**Problem description**
Each line of the listing must be transcribed exactly, except for the images, which should be excluded.

☆ ☆ ☆ ☆ ☆ ☆ ☆

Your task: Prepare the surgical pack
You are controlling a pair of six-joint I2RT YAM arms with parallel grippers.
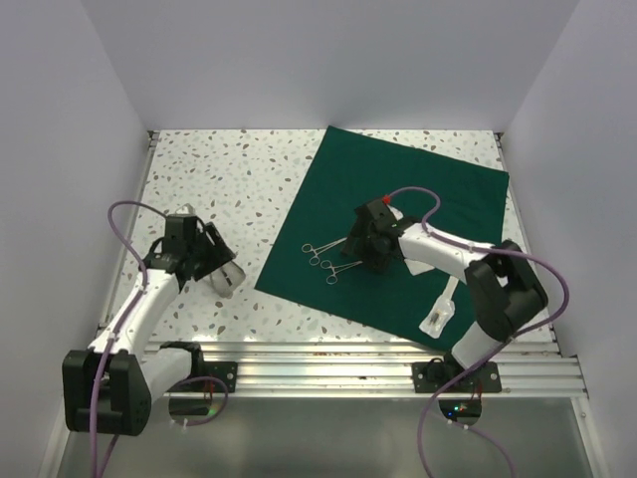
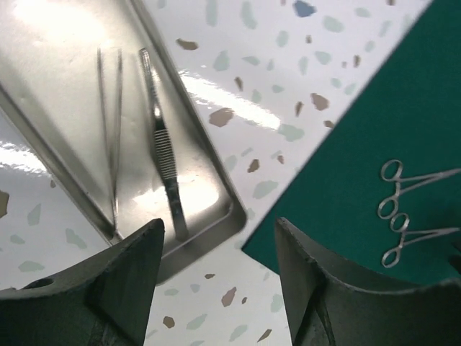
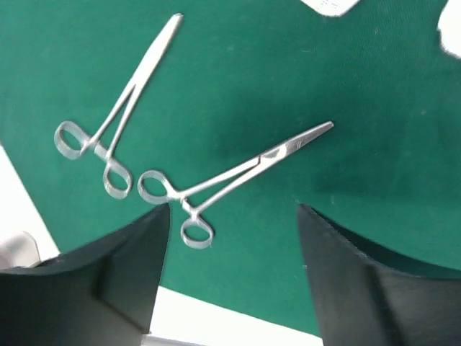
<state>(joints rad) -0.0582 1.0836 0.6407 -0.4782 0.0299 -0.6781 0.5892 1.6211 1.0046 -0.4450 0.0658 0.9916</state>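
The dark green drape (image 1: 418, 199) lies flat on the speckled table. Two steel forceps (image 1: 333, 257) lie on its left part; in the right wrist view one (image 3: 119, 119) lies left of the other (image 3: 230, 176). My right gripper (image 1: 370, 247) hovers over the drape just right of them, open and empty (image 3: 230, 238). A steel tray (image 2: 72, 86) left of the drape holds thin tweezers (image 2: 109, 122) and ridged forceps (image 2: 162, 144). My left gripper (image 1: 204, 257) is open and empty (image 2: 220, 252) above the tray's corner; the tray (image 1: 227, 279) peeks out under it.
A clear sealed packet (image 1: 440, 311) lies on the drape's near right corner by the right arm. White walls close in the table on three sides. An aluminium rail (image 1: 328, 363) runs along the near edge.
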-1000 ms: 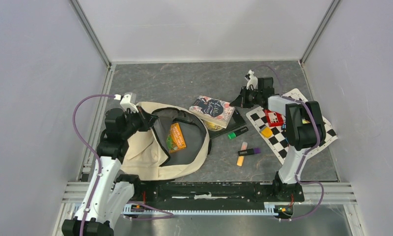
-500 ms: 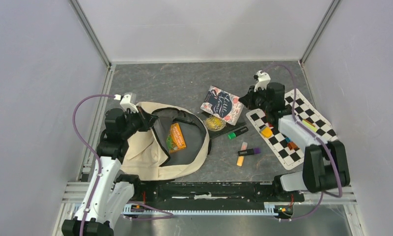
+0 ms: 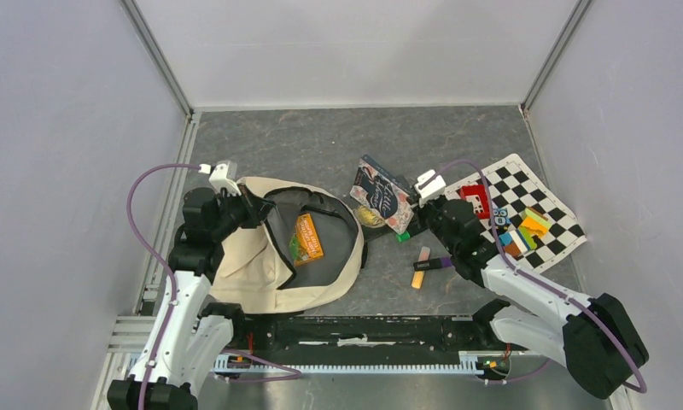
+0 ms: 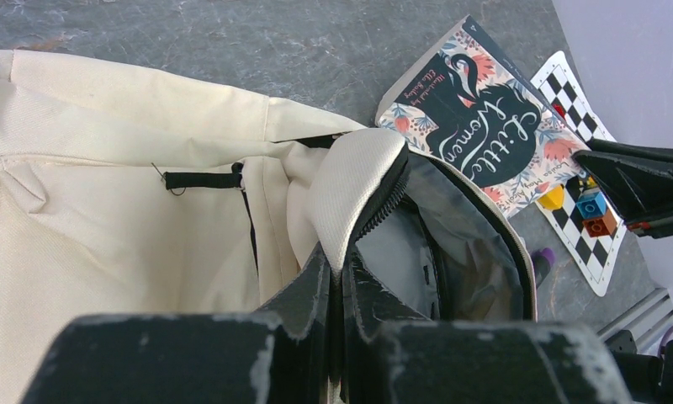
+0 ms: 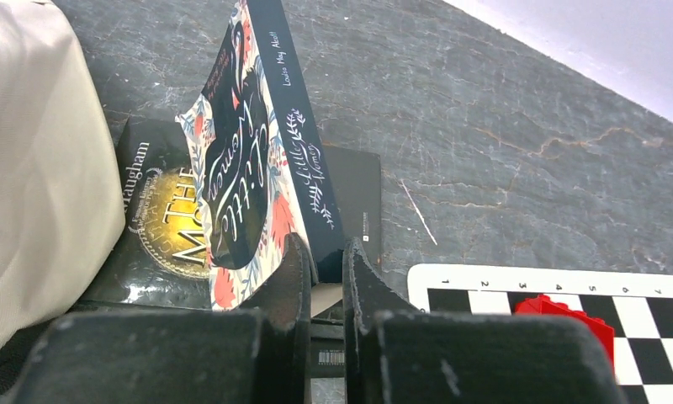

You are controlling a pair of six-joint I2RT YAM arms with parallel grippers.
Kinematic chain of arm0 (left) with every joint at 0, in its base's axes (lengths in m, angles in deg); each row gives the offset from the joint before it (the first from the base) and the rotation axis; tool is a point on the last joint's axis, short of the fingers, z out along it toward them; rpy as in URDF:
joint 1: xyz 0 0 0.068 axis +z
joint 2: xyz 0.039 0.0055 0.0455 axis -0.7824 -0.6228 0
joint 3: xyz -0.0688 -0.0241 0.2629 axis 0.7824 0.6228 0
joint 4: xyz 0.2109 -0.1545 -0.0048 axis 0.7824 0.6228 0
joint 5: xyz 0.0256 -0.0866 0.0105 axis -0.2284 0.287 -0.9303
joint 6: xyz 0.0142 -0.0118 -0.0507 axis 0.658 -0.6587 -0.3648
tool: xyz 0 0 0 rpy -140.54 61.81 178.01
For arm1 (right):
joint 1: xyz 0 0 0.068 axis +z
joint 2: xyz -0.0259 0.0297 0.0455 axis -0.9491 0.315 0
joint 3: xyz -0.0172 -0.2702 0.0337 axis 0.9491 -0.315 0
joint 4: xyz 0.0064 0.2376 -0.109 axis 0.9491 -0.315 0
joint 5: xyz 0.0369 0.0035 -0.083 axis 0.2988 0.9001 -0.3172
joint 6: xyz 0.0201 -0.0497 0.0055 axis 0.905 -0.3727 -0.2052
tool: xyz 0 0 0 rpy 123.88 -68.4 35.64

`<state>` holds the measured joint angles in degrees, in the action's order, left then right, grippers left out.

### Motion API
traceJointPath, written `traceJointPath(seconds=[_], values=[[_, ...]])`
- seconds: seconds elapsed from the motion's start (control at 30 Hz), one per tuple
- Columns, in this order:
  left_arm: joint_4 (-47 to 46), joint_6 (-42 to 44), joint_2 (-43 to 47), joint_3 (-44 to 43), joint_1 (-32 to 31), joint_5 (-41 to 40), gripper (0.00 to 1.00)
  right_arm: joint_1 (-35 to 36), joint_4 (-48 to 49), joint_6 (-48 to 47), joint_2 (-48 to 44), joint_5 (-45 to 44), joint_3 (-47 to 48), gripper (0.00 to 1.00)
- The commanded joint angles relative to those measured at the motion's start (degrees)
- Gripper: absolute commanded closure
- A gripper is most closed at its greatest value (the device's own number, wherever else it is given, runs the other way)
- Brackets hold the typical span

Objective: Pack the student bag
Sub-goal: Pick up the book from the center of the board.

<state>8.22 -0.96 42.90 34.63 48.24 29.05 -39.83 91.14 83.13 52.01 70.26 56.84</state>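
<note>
**Student bag [image 3: 251, 266]:** lies flat on the tabletop at about 8 o'clock in the top view, just ahead of the left arm's base. Its mouth gapes toward 3 o'clock and shows the grey lining. Judged soft and limp; the mouth would likely sag shut without support. The black zipper rim [image 4: 382, 206] is the stiffest line and the best place to grip.

**Left jaws:** pressed together on that rim at the 10 o'clock side of the mouth, lifting a cream flap clear.

**Right jaws:** pinching the lower corner of the floral paperback [image 3: 381, 195]. It stands tilted on edge at 3 o'clock of the bag mouth, close to the rim. Judged light but floppy. A corner grip lets it pivot or slip, so you should move it slowly.

**Around it:**
- A dark book with a gold emblem [image 5: 161, 236] lies flat under the paperback, and its far corner is tucked against the bag.
- An orange book [image 3: 308, 237] is already inside and takes up the middle of the cavity.
- Highlighters [image 3: 427, 265] lie at 5 o'clock of the paperback.
- A checkered board [image 3: 526, 181] at 3 o'clock carries toy blocks [image 3: 526, 229].

**In the way:**
- The 3 o'clock side of the rim lies low between the paperback and the cavity.
- The orange book narrows the opening, so you would aim to one side of it.
- Whether the paperback touches the dark book cannot be told.
</note>
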Motion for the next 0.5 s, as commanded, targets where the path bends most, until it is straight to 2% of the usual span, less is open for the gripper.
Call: traceJointPath(seconds=[0.0, 0.07, 0.13, 0.27, 0.47], values=[[-2.5, 0.7, 0.0, -2.2, 0.3, 0.8, 0.95, 3.4, 1.6, -4.6, -1.3, -6.1, -1.6, 1.0], [-2.5, 0.7, 0.0, -2.3, 0.3, 0.8, 0.95, 4.5, 1.0, -4.5, -1.1, -5.7, -1.4, 1.0], [-2.5, 0.6, -0.1, -2.3, 0.3, 0.8, 0.95, 5.3, 0.1, -4.1, -0.9, -4.5, -1.0, 0.95], [-2.5, 0.6, 0.0, -2.2, 0.3, 0.9, 0.95, 5.5, -1.0, -2.9, 0.2, 1.0, -0.3, 0.8], [-2.5, 0.5, 0.1, -2.2, 0.2, 1.0, 0.95, 5.5, -4.9, -2.4, 4.4, 4.9, 4.6, 0.56]])
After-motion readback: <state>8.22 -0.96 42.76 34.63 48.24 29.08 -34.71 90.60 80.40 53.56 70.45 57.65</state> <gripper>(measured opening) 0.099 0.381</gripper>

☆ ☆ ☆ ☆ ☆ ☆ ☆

**Written reply**
Your task: Prepare the surgical pack
You are controlling a pair of six-joint I2RT YAM arms with parallel grippers.
<state>(joints rad) -0.0582 1.0836 0.6407 -0.4782 0.0299 -0.6781 0.5892 1.6211 1.0046 -0.4450 0.0658 0.9916</state>
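The dark green drape (image 1: 418, 199) lies flat on the speckled table. Two steel forceps (image 1: 333, 257) lie on its left part; in the right wrist view one (image 3: 119, 119) lies left of the other (image 3: 230, 176). My right gripper (image 1: 370, 247) hovers over the drape just right of them, open and empty (image 3: 230, 238). A steel tray (image 2: 72, 86) left of the drape holds thin tweezers (image 2: 109, 122) and ridged forceps (image 2: 162, 144). My left gripper (image 1: 204, 257) is open and empty (image 2: 220, 252) above the tray's corner; the tray (image 1: 227, 279) peeks out under it.
A clear sealed packet (image 1: 440, 311) lies on the drape's near right corner by the right arm. White walls close in the table on three sides. An aluminium rail (image 1: 328, 363) runs along the near edge.
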-1000 ms: 
-500 ms: 
+0 ms: 
+0 ms: 
+0 ms: 

You are controlling a pair of six-joint I2RT YAM arms with parallel grippers.
Kinematic chain of arm0 (left) with every joint at 0, in its base's axes (lengths in m, angles in deg); each row gives the offset from the joint before it (the first from the base) and the rotation axis; tool is a point on the last joint's axis, short of the fingers, z out along it toward them; rpy as in URDF:
joint 1: xyz 0 0 0.068 axis +z
joint 2: xyz 0.039 0.0055 0.0455 axis -0.7824 -0.6228 0
joint 3: xyz -0.0688 -0.0241 0.2629 axis 0.7824 0.6228 0
joint 4: xyz 0.2109 -0.1545 -0.0048 axis 0.7824 0.6228 0
joint 5: xyz 0.0256 -0.0866 0.0105 axis -0.2284 0.287 -0.9303
joint 6: xyz 0.0142 -0.0118 -0.0507 axis 0.658 -0.6587 -0.3648
tool: xyz 0 0 0 rpy -140.54 61.81 178.01
For arm1 (right):
joint 1: xyz 0 0 0.068 axis +z
joint 2: xyz -0.0259 0.0297 0.0455 axis -0.9491 0.315 0
joint 3: xyz -0.0172 -0.2702 0.0337 axis 0.9491 -0.315 0
joint 4: xyz 0.0064 0.2376 -0.109 axis 0.9491 -0.315 0
joint 5: xyz 0.0369 0.0035 -0.083 axis 0.2988 0.9001 -0.3172
joint 6: xyz 0.0201 -0.0497 0.0055 axis 0.905 -0.3727 -0.2052
tool: xyz 0 0 0 rpy 123.88 -68.4 35.64

`<state>` holds the measured joint angles in degrees, in the action's order, left then right, grippers left out.

### Motion API
traceJointPath, written `traceJointPath(seconds=[_], values=[[_, ...]])`
- seconds: seconds elapsed from the motion's start (control at 30 Hz), one per tuple
- Columns, in this order:
  left_arm: joint_4 (-47 to 46), joint_6 (-42 to 44), joint_2 (-43 to 47), joint_3 (-44 to 43), joint_1 (-32 to 31), joint_5 (-41 to 40), gripper (0.00 to 1.00)
  right_arm: joint_1 (-35 to 36), joint_4 (-48 to 49), joint_6 (-48 to 47), joint_2 (-48 to 44), joint_5 (-45 to 44), joint_3 (-47 to 48), gripper (0.00 to 1.00)
- The commanded joint angles relative to those measured at the motion's start (degrees)
- Gripper: absolute commanded closure
- A gripper is most closed at its greatest value (the device's own number, wherever else it is given, runs the other way)
- Brackets hold the typical span

Objective: Pack the student bag
Sub-goal: Pick up the book from the center of the board.

<state>8.22 -0.96 42.90 34.63 48.24 29.05 -39.83 91.14 83.13 52.01 70.26 56.84</state>
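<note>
**Student bag [image 3: 251, 266]:** lies flat on the tabletop at about 8 o'clock in the top view, just ahead of the left arm's base. Its mouth gapes toward 3 o'clock and shows the grey lining. Judged soft and limp; the mouth would likely sag shut without support. The black zipper rim [image 4: 382, 206] is the stiffest line and the best place to grip.

**Left jaws:** pressed together on that rim at the 10 o'clock side of the mouth, lifting a cream flap clear.

**Right jaws:** pinching the lower corner of the floral paperback [image 3: 381, 195]. It stands tilted on edge at 3 o'clock of the bag mouth, close to the rim. Judged light but floppy. A corner grip lets it pivot or slip, so you should move it slowly.

**Around it:**
- A dark book with a gold emblem [image 5: 161, 236] lies flat under the paperback, and its far corner is tucked against the bag.
- An orange book [image 3: 308, 237] is already inside and takes up the middle of the cavity.
- Highlighters [image 3: 427, 265] lie at 5 o'clock of the paperback.
- A checkered board [image 3: 526, 181] at 3 o'clock carries toy blocks [image 3: 526, 229].

**In the way:**
- The 3 o'clock side of the rim lies low between the paperback and the cavity.
- The orange book narrows the opening, so you would aim to one side of it.
- Whether the paperback touches the dark book cannot be told.
</note>
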Motion for the next 0.5 s, as commanded, targets where the path bends most, until it is straight to 2% of the usual span, less is open for the gripper.
Call: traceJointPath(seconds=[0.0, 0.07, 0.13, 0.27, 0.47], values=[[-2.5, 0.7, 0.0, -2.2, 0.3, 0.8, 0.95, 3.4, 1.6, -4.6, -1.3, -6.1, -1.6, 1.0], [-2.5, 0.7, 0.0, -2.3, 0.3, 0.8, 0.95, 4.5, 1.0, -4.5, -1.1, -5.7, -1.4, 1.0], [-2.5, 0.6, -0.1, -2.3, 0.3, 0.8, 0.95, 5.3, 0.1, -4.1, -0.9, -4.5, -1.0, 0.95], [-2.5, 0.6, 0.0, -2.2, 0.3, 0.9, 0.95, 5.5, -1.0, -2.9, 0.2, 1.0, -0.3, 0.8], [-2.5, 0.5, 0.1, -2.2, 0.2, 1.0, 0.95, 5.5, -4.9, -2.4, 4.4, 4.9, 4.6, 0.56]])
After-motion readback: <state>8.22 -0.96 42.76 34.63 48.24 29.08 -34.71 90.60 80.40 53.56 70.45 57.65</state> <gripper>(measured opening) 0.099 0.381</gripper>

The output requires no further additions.